Nicola's story: Everybody should learn first aid
Nicola, a financial assistant from Kirkby, was on her lunch break at work when she saw an older man fall onto the pavement outside a bank.
“I saw a man fall on the pavement just ahead of me. There was a crowd of people surrounding him”
As Nicola approached the crowd, she informed the bystanders that she knew first aid. “I noticed that his face was quite pale and blue, I tilted his head back to check his breathing and I could see that he wasn’t breathing.
Nicola then asked someone in the crowd to call 999 for an ambulance and explain that the man was unresponsive and not breathing.
I recalled what I had learnt on my first aid course
Recalling what she had learnt on her first aid course, Nicola began chest compressions and rescue breaths, commonly referred to as CPR.

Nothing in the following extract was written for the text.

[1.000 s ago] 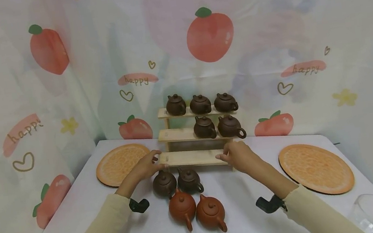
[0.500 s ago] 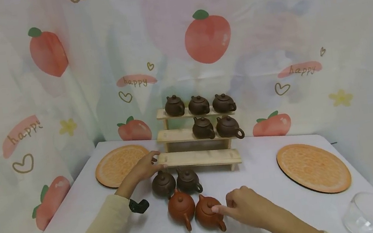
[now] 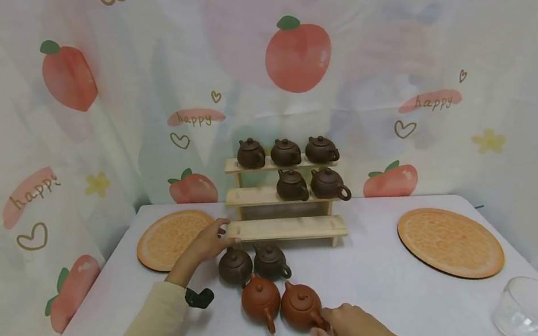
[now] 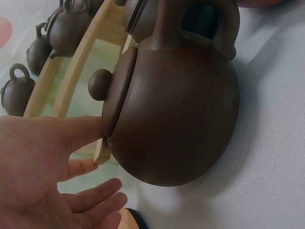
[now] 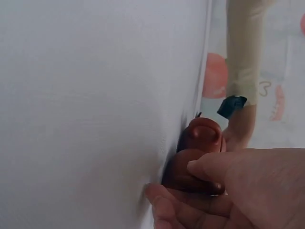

‘‘I felt anxious, but then adrenaline kicked in and I started giving cycles of 30 chest compressions followed by two rescue breaths. I put my hands in the centre of his chest and pushed firmly downwards at a regular rate. I gave rescue breaths by breathing into his mouth,” Nicola said.
As Nicola progressed with the cycles of chest compressions and rescue breaths, she noticed that the colour began returning to the man’s face. The purpose of chest compressions is to keep the blood pumping around the body whilst waiting for emergency help to arrive. Shortly afterwards, the ambulance team arrived and stabilised the man, before taking him to hospital.
‘‘Twenty minutes later the reality of what happened hit me, it didn’t seem real. I have been a first aider at work for a long time and I’m so glad that I didn’t just walk past” Nicola said.
The quick actions that Nicola took helped saved the gentleman’s life. Nicola later heard from the man’s family that he made a full recovery.
Nicola would definitely recommend that everybody should learn first aid.
Don’t just walk past
‘‘The main thing I would say is don’t just walk past. If you don’t feel confident, don’t worry what people will think. I could have walked past, but I stopped and helped save someone’s life” she added.
If a colleague or friend is unresponsive and not breathing you should:
- call 999 immediately or ask someone else to do it. If someone is available, send them to get the AED.
- give 30 chest compressions. Push firmly in the middle of their chest and then release.
- give two rescue breaths. Tilt their head back, seal your mouth over their mouth and blow steadily.
- continue with cycles of 30 chest compressions and 2 rescue breaths until help arrives.